Be sure you are on a non-slippery floor.

Not all dogs have the shape/muscle needed to even start the behavior. Out of my three, only one is able to do this (not that I've worked too hard on it) And he even sometimes puts a paw on me to balance. If you teach other tricks you might be able to get enough muscle/balance to get this behavior later.


----------



## Megora (Jun 7, 2010)

> This is a behavior I'm conflicted about...some vets are saying do NOT teach this, *it compresses the spine in a way that is not safe and potentially dangerous*. Others say it's a great conditioning/strength building activity.


That scares me... but I wonder if this is just like anything else - safe in moderation, dangerous if you force your dog to hold the position for a long period of time? I've always thought that it was a good thing to teach your dog, because it utilzes and strengthens various groups of muscles all at once. That has to be a good thing.

For teaching the 'sit pretty', you need to help teach the dog balance, especially if you have a 'top heavy' dog. So put one hand out for the dog to balance off of, and this hand keeps your dog sitting as well. The other hand with the treat goes up over the dog's head while you tell him to 'sit pretty' or whatever your word is.
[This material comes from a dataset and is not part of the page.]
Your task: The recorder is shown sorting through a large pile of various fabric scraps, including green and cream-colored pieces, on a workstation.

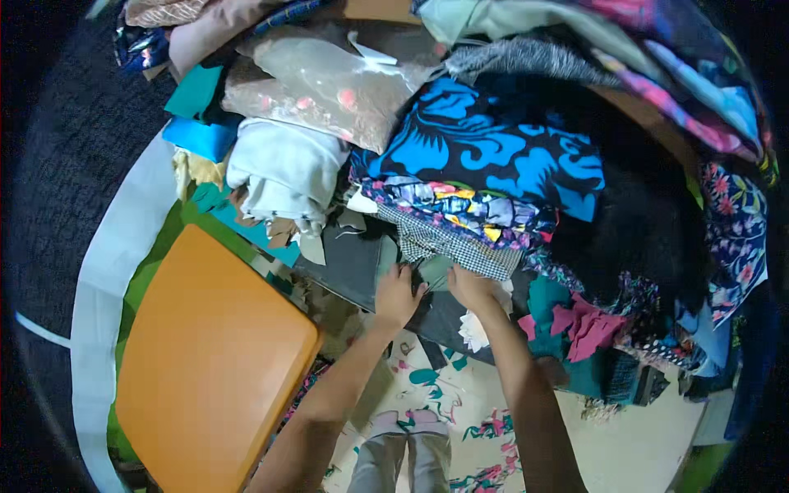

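Left hand (399, 297) and right hand (473, 287): close together, fingers loosely bent at either side of a flat grey-green fabric piece (435, 271) on the dark surface (339, 256); I cannot tell whether either grips. Status, by judgement: handling under way, not finished. Directly beyond, a black-and-white checked cloth (450, 248) crowds the hands. Outward: ragged crimson fabric scraps (593, 327) right; a smooth orange panel (218, 345) left, limiting access.

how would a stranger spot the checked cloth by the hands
Find the big black cloth with blue shapes. Below it lies a multicoloured print; next, just above the right hand, comes the checked cloth. Its fine black-and-white checks set it apart from those colourful prints.
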Tool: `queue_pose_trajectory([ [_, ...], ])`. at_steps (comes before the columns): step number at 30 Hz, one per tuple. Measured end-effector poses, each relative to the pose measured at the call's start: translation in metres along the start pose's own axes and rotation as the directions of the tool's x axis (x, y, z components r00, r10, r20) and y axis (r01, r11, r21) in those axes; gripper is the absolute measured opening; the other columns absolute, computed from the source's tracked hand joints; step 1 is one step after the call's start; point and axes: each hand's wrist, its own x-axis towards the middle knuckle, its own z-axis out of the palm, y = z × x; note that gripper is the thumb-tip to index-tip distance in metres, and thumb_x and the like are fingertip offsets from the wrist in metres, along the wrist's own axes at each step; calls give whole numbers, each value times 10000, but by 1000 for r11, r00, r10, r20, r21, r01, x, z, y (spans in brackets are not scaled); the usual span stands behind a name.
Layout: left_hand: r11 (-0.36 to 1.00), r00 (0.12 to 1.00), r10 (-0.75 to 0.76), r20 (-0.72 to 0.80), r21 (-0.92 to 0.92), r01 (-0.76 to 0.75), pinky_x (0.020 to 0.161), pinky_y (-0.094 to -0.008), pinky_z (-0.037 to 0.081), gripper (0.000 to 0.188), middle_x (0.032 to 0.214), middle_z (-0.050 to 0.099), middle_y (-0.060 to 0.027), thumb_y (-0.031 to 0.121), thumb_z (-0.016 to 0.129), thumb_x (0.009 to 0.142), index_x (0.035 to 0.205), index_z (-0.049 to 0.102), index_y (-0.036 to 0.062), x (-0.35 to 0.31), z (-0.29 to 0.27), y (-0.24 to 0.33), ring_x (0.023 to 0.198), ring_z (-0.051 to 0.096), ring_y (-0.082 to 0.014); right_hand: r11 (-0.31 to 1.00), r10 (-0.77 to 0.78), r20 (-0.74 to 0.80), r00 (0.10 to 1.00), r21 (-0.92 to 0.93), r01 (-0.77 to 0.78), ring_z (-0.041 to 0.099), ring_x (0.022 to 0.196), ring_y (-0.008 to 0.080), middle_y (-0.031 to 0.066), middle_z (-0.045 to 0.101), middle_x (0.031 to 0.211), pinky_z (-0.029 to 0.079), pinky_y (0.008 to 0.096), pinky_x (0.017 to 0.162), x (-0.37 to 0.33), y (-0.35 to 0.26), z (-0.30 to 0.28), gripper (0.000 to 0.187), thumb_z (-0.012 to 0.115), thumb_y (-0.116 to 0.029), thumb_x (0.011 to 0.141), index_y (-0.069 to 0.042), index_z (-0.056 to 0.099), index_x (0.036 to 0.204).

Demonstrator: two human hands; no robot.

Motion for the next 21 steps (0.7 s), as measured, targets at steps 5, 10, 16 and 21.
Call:
queue_pose_trajectory([
  [5, 995, 998, 54, -17, -80, -55, 683, -409, 433, 175, 883, 524, -143, 131, 583, 746, 886, 521, 46, 1, 15, 3, 820, 529, -319, 962, -260, 67, 963, -69, 265, 534, 967, 340, 203, 551, 1021, 396, 435, 834, 18, -1, 3, 271, 521, -95, 710, -20, 566, 966],
  [10, 976, 985, 136, -109, -156, -152, 670, -409, 424, 136, 824, 547, -128, 61, 548, 750, 881, 519, 45, -14, -1, 6, 756, 535, -306, 966, -70, 274, 959, 258, -4, 551, 866, 292, 76, 523, 1057, 451, 365, 701, -6, 2, -6, 295, 462, 7, 728, -96, 558, 987],
  [16, 937, 980, 199, 20, -297, -184, 669, -395, 451, 242, 836, 554, -182, 145, 581, 789, 981, 532, 6, -41, -12, 11, 780, 555, -350, 942, -155, 275, 949, 329, 59, 546, 891, 278, 81, 544, 1052, 450, 331, 734, -39, -9, -61, 352, 486, 15, 703, -103, 566, 1025],
  [21, 948, 985, 50, 162, -317, 4, 600, -394, 460, 253, 853, 586, -219, 212, 564, 820, 1003, 562, 37, -33, -2, -14, 658, 581, -360, 756, -247, 341, 907, 653, -40, 537, 917, 280, 125, 545, 1076, 412, 341, 841, -13, 7, -17, 444, 454, 24, 704, -85, 530, 1127],
])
As the dog learns balance or gets stronger, you can start to wean your hand off until the point when your dog can easily sit up when you point at him (my cue for him) or give him the verbal command.


----------



## xray328 (Dec 12, 2009)

Judi said:


> When she jumps on you, give a firm loud NO!
> Stick your right leg up and lightly tap her.
> When she sits and/or does anything elce that you want her to do, reward her with praise. I strongly suggest you enroll your dog in an Obedience class too as soon as possible. Good luck.


Sorry, I think you might of misunderstood my question.


----------



## xray328 (Dec 12, 2009)

Megora said:


> That scares me... but I wonder if this is just like anything else - safe in moderation, dangerous if you force your dog to hold the position for a long period of time? I've always thought that it was a good thing to teach your dog, because it utilzes and strengthens various groups of muscles all at once. That has to be a good thing.
> 
> For teaching the 'sit pretty', you need to help teach the dog balance, especially if you have a 'top heavy' dog. So put one hand out for the dog to balance off of, and this hand keeps your dog sitting as well. The other hand with the treat goes up over the dog's head while you tell him to 'sit pretty' or whatever your word is.
> 
> As the dog learns balance or gets stronger, you can start to wean your hand off until the point when your dog can easily sit up when you point at him (my cue for him) or give him the verbal command.


Yeah, that's my main reason for wanting yo teach this. I read that it helps build the core muscles and helps warm them up before starting agility work and such. I don't see using it a whole lot though so hopefully spine issues shouldn't be a problem. Thanks for the help!


----------